All lines from the opening of the entries below through the line containing "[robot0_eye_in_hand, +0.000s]" must be output exactly as they appear, with no other lines.

[Data for the task Boundary: Start]

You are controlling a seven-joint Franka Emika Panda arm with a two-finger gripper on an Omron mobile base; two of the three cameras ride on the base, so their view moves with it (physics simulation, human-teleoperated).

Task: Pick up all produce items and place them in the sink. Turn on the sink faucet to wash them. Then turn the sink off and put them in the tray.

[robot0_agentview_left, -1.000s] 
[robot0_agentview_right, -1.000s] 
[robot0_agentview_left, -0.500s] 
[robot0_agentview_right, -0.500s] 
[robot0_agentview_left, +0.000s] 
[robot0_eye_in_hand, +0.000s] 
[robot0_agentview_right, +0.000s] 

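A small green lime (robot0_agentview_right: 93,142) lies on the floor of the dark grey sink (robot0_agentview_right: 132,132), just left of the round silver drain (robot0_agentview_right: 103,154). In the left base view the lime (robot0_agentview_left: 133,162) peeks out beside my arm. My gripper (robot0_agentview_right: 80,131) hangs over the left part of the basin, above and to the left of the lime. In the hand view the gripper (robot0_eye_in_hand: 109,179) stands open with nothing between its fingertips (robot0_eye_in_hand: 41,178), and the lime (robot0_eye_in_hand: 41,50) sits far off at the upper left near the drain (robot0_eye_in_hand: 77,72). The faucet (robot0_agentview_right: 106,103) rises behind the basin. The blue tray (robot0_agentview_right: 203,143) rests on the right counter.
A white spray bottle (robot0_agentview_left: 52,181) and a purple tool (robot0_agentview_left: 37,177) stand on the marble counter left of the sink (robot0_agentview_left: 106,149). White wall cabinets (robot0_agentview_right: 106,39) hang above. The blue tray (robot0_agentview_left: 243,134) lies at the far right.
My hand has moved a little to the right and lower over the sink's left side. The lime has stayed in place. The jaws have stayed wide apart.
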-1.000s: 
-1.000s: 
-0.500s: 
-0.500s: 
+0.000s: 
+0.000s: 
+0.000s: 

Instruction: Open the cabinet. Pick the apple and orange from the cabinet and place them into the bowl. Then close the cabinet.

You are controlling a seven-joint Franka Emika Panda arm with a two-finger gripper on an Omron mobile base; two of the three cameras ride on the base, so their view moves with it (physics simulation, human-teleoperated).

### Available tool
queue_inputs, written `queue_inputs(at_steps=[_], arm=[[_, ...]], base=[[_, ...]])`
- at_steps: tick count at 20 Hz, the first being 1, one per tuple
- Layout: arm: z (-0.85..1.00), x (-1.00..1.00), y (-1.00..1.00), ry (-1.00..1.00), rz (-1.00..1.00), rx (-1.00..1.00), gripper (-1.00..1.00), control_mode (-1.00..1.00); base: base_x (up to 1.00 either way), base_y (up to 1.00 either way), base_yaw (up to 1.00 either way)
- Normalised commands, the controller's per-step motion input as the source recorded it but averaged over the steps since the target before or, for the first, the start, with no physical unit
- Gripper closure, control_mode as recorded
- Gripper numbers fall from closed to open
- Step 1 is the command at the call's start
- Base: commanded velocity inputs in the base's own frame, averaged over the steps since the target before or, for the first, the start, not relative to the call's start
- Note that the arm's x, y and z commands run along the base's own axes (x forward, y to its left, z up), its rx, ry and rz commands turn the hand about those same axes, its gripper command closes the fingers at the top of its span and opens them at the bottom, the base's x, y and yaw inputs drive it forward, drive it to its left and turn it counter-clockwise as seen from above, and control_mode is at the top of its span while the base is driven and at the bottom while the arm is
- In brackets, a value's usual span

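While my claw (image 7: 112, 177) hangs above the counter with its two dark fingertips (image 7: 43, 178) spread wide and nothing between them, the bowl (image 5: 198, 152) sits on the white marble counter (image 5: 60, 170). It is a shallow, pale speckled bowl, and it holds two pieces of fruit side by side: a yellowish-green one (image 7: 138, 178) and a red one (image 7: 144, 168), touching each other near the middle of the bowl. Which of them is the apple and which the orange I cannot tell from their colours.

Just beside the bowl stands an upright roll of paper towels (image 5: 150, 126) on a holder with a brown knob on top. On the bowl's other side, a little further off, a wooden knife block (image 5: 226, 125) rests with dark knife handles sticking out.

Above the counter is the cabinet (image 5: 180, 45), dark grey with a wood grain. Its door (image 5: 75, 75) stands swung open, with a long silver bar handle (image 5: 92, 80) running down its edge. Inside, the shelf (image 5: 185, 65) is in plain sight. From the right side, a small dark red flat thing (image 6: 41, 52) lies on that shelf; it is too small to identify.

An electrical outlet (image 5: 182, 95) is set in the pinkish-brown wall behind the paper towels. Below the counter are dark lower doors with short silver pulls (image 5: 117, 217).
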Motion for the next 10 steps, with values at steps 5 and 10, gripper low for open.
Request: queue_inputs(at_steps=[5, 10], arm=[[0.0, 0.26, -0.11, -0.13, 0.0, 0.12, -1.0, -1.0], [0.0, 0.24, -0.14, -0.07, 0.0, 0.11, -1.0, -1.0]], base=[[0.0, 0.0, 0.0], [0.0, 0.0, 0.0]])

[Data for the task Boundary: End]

:: Written answer ::
You are controlling a seven-joint Franka Emika Panda arm with a two-finger gripper on an Omron mobile base; two of the three cameras ride on the base, so their view moves with it (physics simulation, human-teleoperated).

Task: Pick up all produce items and place them in the sink. Turn on the sink faucet to wash them. Then turn the sink off and put them in the tray.

[robot0_agentview_left, -1.000s] 
[robot0_agentview_right, -1.000s] 
[robot0_agentview_left, -0.500s] 
[robot0_agentview_right, -0.500s] 
[robot0_agentview_left, +0.000s] 
[robot0_eye_in_hand, +0.000s] 

The generated output is now complete.